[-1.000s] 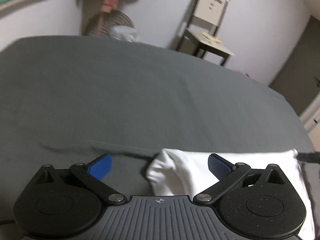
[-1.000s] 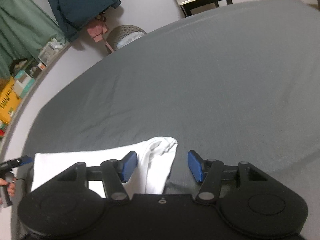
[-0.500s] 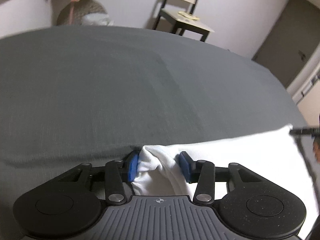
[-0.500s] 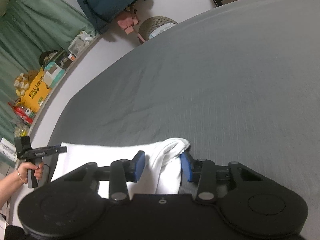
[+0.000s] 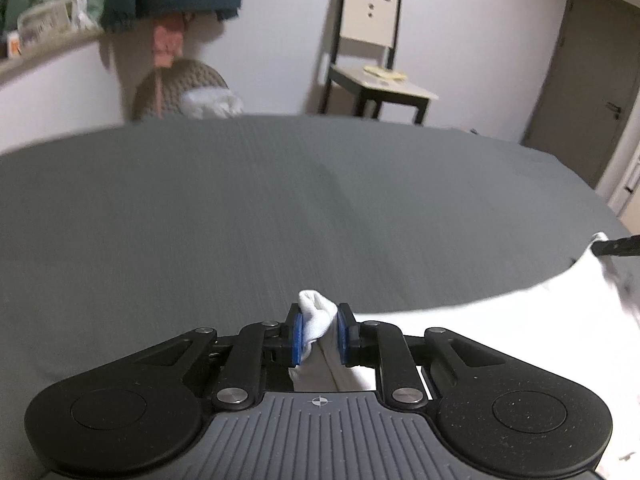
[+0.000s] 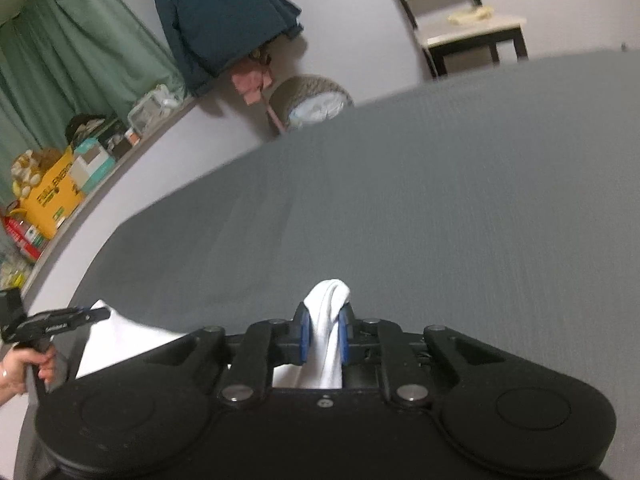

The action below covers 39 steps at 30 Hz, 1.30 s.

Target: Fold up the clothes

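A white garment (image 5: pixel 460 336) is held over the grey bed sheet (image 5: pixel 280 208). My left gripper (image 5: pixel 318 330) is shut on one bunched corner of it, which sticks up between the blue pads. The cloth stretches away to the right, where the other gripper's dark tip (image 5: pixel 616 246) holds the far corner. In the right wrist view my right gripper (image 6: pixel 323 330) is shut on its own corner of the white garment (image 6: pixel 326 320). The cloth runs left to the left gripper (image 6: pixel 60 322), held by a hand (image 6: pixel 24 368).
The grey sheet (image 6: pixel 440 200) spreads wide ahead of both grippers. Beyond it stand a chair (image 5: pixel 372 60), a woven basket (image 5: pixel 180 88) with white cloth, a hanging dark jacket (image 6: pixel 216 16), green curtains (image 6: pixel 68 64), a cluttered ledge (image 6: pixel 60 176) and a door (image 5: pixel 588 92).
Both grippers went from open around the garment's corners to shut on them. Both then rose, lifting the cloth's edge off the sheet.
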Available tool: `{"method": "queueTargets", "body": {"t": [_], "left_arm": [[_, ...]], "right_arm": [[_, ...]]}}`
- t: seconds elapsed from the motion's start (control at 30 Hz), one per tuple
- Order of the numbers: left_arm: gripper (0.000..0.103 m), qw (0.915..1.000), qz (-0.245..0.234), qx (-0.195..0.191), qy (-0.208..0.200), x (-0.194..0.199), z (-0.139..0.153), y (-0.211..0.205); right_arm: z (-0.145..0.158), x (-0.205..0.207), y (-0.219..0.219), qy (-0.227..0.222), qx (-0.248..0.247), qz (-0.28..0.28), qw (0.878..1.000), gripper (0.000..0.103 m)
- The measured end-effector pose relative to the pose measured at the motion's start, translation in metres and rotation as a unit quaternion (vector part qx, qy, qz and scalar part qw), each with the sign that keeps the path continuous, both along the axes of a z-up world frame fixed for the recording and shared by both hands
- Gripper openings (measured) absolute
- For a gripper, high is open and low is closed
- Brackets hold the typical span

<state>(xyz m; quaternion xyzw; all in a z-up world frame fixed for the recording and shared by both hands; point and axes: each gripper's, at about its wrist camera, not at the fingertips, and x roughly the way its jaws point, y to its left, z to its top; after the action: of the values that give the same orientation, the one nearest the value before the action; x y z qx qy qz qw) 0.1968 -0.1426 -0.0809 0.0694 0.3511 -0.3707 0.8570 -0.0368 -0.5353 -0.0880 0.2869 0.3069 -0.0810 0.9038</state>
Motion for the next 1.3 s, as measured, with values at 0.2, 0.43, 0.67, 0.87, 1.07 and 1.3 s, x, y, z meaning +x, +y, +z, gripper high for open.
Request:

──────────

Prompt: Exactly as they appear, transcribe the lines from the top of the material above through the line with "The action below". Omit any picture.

The answer:
[-1.000s] 
[-1.000s] 
[-0.500s] 
[-0.500s] 
[+0.000s] 
[+0.000s] 

The action below covers 39 steps at 30 Hz, 1.30 s.

What was asked now has a complete answer.